■ **PROBLEM DETAILS**
Exact copy, pictures excluded: write out every line below.
============
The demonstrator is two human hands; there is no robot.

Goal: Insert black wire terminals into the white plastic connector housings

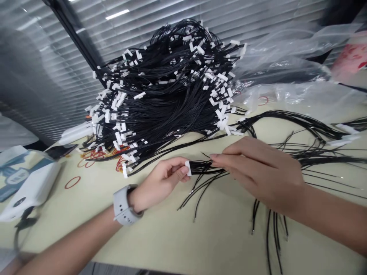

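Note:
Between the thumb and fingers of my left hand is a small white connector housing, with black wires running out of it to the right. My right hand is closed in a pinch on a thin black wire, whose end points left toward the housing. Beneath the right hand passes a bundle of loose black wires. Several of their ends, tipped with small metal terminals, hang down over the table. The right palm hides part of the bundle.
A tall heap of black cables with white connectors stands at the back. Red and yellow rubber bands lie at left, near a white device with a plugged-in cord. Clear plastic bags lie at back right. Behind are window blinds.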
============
■ **EXPECTED OUTPUT**
The demonstrator is two human hands; there is no robot.

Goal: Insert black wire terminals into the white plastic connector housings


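Note:
Between the thumb and fingers of my left hand is a small white connector housing, with black wires running out of it to the right. My right hand is closed in a pinch on a thin black wire, whose end points left toward the housing. Beneath the right hand passes a bundle of loose black wires. Several of their ends, tipped with small metal terminals, hang down over the table. The right palm hides part of the bundle.
A tall heap of black cables with white connectors stands at the back. Red and yellow rubber bands lie at left, near a white device with a plugged-in cord. Clear plastic bags lie at back right. Behind are window blinds.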

Output is finished, and nothing else is required.